*PROBLEM TO WORK ON*
Nothing below is to be printed except the lines between the line holding "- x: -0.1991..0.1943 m" and the line holding "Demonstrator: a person", inclusive, each exactly as it appears.

*SOURCE MATERIAL*
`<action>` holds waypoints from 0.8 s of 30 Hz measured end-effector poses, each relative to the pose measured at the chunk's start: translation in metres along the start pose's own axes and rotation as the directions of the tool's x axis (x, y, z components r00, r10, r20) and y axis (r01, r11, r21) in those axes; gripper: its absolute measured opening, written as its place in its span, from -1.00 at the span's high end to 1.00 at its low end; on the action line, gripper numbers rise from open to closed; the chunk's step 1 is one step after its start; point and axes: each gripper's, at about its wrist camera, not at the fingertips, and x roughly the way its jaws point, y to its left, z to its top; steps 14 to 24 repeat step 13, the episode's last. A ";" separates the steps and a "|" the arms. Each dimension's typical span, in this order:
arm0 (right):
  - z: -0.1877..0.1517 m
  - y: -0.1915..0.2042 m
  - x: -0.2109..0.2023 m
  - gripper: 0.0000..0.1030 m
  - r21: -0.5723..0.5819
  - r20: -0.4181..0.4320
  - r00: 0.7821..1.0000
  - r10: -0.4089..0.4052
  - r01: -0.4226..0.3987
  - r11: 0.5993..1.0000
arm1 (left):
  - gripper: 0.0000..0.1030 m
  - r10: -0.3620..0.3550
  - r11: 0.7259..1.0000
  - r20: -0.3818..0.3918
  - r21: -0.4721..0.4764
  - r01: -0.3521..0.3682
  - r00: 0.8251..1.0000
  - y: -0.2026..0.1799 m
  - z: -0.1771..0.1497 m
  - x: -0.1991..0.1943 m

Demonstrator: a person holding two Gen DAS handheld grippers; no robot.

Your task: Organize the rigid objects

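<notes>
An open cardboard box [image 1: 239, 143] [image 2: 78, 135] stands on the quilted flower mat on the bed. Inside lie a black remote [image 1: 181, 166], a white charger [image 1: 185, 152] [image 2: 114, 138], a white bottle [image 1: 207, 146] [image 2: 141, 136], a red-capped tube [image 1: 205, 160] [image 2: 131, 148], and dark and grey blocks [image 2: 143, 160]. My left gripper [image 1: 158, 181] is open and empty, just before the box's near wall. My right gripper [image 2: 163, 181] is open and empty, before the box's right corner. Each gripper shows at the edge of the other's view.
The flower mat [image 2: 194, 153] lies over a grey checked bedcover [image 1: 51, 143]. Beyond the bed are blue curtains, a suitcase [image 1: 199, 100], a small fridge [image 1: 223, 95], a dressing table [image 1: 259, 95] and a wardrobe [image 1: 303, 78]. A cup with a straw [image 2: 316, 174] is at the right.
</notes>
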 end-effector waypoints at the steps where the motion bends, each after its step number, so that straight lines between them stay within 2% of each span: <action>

*RESPONSE TO THIS EXERCISE*
  - x: -0.1991..0.1943 m

Demonstrator: a person holding two Gen DAS handheld grippers; no robot.

The full answer has now been given.